• [Required work]: The word "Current": say how many lines of the data below contain it, and give the number alone.

• [Input data]:
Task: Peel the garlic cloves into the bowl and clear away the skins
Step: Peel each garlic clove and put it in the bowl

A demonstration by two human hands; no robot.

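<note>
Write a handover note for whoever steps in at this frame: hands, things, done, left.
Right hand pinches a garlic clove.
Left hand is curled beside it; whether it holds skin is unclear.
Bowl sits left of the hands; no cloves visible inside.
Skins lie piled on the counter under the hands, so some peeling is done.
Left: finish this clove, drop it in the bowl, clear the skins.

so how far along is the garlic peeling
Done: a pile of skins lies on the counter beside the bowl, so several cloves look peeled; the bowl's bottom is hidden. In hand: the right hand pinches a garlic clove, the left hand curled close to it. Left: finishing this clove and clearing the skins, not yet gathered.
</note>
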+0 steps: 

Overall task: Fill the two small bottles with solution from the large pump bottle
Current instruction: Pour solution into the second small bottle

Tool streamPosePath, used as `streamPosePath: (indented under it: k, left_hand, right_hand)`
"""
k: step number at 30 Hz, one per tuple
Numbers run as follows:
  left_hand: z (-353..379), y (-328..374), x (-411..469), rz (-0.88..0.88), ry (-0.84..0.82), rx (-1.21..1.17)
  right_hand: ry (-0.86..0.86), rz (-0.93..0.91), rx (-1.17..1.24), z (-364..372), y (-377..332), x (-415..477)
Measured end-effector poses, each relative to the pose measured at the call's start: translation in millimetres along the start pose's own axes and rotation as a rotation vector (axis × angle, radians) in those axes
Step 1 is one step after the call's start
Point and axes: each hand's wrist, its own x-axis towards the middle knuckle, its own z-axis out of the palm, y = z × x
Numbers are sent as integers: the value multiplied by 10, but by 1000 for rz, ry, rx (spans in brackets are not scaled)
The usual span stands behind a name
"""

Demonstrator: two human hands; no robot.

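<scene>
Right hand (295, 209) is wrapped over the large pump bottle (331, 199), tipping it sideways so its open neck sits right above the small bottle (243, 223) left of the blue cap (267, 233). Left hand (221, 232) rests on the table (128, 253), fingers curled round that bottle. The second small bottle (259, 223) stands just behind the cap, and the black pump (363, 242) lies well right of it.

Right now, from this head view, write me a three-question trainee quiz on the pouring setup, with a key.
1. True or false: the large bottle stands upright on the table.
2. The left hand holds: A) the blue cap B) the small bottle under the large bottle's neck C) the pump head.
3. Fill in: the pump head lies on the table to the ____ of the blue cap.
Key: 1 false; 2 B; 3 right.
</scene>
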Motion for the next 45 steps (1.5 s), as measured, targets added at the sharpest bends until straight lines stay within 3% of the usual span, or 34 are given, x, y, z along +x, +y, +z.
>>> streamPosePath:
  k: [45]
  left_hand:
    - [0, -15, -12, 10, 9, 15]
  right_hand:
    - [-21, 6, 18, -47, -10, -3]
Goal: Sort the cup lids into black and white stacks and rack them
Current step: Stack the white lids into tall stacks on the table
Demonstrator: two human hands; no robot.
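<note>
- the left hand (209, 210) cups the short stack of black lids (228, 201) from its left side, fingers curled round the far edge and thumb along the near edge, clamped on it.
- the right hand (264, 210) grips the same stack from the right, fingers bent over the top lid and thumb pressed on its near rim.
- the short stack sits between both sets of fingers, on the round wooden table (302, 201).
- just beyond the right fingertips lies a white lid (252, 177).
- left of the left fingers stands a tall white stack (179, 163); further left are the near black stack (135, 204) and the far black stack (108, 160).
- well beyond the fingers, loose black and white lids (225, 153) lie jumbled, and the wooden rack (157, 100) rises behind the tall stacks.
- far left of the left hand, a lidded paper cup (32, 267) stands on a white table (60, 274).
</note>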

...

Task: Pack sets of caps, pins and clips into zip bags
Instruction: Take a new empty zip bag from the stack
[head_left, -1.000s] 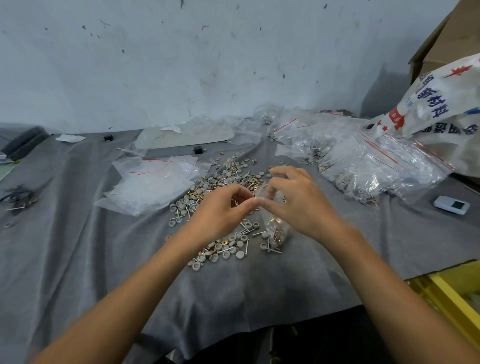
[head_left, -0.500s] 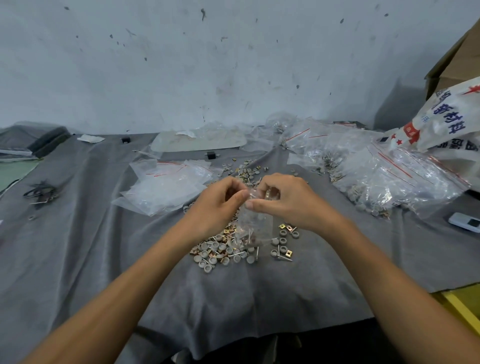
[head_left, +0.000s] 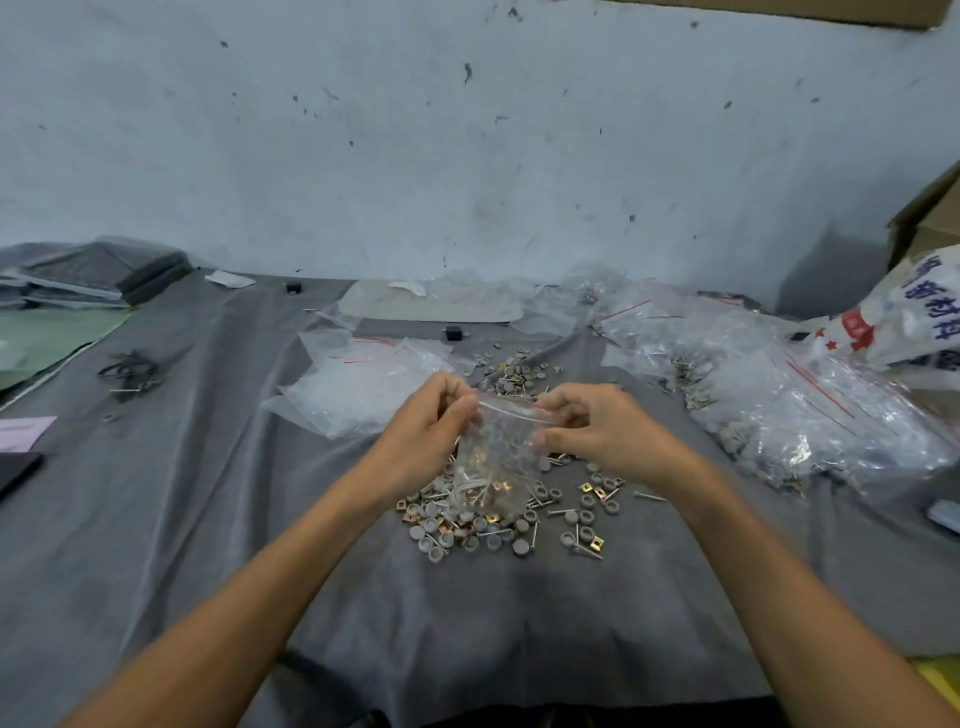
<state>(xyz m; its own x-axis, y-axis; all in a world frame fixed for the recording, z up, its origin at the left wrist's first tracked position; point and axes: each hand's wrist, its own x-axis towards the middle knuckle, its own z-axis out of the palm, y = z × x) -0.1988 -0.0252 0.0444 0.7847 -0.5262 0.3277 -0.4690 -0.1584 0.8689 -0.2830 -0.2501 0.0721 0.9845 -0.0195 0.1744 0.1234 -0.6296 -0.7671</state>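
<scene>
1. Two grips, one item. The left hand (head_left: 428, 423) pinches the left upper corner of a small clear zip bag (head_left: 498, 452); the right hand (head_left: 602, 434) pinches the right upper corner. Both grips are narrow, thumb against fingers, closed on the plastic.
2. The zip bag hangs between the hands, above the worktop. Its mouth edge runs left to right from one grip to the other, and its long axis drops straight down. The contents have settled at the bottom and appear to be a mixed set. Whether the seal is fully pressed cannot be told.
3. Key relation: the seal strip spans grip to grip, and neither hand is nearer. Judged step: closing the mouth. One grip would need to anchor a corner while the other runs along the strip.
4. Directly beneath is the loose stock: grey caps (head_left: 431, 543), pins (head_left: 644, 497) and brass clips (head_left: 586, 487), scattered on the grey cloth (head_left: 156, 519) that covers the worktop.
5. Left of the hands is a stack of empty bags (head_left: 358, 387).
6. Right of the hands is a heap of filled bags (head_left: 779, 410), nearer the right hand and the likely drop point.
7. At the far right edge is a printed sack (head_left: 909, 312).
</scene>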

• [Exercise solution]: 2